→ Instructions for the task
Please write out all of the data below exactly, without including the pictures.
Start of Block
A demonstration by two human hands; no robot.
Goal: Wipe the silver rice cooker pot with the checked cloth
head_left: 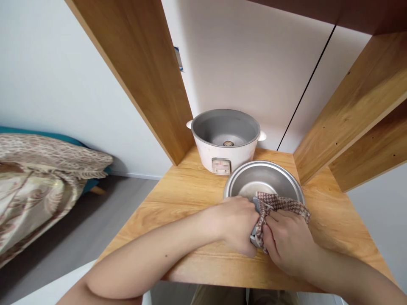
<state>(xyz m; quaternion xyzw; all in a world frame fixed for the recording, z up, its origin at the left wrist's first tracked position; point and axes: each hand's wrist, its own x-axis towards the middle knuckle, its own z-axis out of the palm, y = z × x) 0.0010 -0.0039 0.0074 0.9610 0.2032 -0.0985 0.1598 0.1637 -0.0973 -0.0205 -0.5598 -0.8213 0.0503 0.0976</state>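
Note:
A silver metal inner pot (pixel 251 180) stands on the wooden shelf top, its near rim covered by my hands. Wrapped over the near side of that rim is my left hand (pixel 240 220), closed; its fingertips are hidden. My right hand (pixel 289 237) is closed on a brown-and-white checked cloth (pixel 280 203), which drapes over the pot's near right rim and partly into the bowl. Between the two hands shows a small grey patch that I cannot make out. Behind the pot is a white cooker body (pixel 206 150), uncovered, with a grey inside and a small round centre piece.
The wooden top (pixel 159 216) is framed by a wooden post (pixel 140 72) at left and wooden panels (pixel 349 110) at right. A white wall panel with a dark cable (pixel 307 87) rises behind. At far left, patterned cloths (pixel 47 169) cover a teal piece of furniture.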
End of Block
→ Answer to this task
A demonstration by two human hands; no robot.
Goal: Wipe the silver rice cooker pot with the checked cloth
head_left: 
<state>(xyz m; quaternion xyzw; all in a world frame fixed for the recording, z up, its origin at the left wrist's first tracked position; point and axes: each hand's wrist, its own x-axis towards the middle knuckle, its own z-axis out of the palm, y = z × x) 0.0010 -0.0039 0.0074 0.9610 0.2032 -0.0985 0.1598 0.1637 -0.0973 -0.0205 -0.5598 -0.8213 0.0503 0.0976</state>
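Note:
A silver metal inner pot (pixel 251 180) stands on the wooden shelf top, its near rim covered by my hands. Wrapped over the near side of that rim is my left hand (pixel 240 220), closed; its fingertips are hidden. My right hand (pixel 289 237) is closed on a brown-and-white checked cloth (pixel 280 203), which drapes over the pot's near right rim and partly into the bowl. Between the two hands shows a small grey patch that I cannot make out. Behind the pot is a white cooker body (pixel 206 150), uncovered, with a grey inside and a small round centre piece.
The wooden top (pixel 159 216) is framed by a wooden post (pixel 140 72) at left and wooden panels (pixel 349 110) at right. A white wall panel with a dark cable (pixel 307 87) rises behind. At far left, patterned cloths (pixel 47 169) cover a teal piece of furniture.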

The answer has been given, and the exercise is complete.